Errors
Every error response is a JSON object with at minimum an error field describing what went wrong. Status codes follow HTTP conventions strictly.
Shape
{
"error": "Human-readable description."
}Some errors carry additional fields. Quota errors include limit and tier:
{
"error": "Monthly quota exceeded.",
"limit": 1000,
"tier": "FREE"
}Status codes
| Field | Type | Description |
|---|---|---|
| 200 | OK | Successful response. |
| 400 | Bad Request | Malformed parameters — typically an invalid expiry date on key creation, or a malformed signup payload. |
| 401 | Unauthorized | Missing key, invalid key, expired key, or unverified email. The error string distinguishes the cases. |
| 403 | Forbidden | Suspended account or email not yet verified. |
| 404 | Not Found | No product with that EAN. Returned only by the lookup endpoint. |
| 429 | Too Many Requests | Monthly quota, per-minute rate limit, or authentication-attempt throttle exceeded. Carries Retry-After for per-minute hits. |
| 500 | Server Error | Unexpected error on our side.
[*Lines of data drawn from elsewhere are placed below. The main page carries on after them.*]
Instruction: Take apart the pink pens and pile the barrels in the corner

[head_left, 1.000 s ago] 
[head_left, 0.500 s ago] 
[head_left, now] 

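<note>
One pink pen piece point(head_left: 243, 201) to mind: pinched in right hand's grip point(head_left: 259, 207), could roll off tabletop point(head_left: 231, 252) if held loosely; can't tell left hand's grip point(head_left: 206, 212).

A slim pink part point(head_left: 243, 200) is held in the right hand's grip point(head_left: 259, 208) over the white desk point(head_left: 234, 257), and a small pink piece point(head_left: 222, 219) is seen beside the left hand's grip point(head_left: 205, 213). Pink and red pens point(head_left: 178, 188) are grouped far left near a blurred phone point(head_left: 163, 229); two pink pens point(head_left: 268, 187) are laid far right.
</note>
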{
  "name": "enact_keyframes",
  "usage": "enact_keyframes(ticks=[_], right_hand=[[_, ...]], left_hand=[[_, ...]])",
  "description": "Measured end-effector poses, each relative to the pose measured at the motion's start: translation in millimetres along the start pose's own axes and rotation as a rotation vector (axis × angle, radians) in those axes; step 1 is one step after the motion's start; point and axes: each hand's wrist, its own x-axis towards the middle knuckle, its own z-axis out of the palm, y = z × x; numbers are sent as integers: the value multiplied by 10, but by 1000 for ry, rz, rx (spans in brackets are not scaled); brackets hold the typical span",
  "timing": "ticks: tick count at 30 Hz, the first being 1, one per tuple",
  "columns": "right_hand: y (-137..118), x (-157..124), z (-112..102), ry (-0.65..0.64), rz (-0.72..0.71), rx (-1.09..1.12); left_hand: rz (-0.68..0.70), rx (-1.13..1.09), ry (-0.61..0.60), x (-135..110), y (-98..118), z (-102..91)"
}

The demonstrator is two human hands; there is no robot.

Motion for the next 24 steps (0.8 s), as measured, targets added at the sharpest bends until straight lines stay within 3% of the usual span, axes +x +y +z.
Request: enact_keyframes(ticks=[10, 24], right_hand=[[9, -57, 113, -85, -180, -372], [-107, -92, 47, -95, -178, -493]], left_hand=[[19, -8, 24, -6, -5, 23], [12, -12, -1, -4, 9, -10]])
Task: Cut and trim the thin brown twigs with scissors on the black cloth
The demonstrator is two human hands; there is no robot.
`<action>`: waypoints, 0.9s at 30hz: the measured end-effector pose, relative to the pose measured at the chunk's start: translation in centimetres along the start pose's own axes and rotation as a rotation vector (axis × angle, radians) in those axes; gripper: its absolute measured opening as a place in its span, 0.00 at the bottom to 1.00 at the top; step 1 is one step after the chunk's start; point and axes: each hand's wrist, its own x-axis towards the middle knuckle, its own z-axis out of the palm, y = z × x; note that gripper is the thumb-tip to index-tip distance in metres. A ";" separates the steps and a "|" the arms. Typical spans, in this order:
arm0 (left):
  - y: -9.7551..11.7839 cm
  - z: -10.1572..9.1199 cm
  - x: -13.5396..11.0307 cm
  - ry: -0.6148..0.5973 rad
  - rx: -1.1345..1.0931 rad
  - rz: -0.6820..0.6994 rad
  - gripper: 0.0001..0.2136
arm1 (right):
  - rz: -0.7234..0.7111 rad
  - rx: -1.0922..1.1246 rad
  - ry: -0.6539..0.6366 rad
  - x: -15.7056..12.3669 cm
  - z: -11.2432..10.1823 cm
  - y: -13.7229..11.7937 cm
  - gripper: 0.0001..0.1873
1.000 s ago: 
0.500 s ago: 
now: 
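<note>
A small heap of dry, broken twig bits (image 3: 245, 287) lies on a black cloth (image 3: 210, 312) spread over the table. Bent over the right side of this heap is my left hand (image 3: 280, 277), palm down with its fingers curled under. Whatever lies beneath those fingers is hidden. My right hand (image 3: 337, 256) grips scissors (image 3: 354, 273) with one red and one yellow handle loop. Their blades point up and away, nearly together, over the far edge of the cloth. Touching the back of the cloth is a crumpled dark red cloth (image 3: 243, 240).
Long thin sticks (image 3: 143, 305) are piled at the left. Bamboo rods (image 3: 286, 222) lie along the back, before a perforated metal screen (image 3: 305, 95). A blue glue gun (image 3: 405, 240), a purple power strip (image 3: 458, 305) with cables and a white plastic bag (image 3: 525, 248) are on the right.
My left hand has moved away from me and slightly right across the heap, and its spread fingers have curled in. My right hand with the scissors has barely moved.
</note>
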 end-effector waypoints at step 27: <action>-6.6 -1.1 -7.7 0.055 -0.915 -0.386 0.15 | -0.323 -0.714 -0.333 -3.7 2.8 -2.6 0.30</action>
Safe to retry with exponential back-off. |
Common error strings
| Field | Type | Description |
|---|---|---|
| "Missing API key…" | 401 | No Authorization header and no X-API-Key header. |
| "Invalid API key." | 401 | Header present, but the key was never issued, has been revoked, or does not match. |
| "API key expired." | 401 | You set an expiry on this key and that date has passed. Create a new key. |
| "Email not verified." | 403 | Account exists but the email confirmation link was never clicked. |
| "Account suspended." | 403 | Account has been manually suspended. Contact support. |
| "Product not found" | 404 | No EAN match. Note: we do not validate check digits — pass exactly what is printed. |
| "Monthly quota exceeded." | 429 | You have used your full plan quota for the calendar month. Upgrade or wait for reset. |
| "Per-minute rate limit exceeded." | 429 | Burst rate too high. Honor Retry-After and slow down. |
| "Too many unauthenticated API requests…" | 429 | Too many requests without a key from the same client. Send a valid key or try again later. |
| "Too many invalid API key attempts…" | 429 | Too many invalid key attempts from the same client. Check your configuration and try again later. |
Retry guidance
- 4xx errors: do not retry without changing the request. They will keep failing.
- 429 per-minute: wait for
Retry-After, then retry. - 429 monthly: do not retry. Upgrade or wait for the calendar month to reset.
- 5xx: retry with exponential back-off (e.g. 1s, 2s, 4s, up to ~30s). Stop after a few attempts and surface the failure.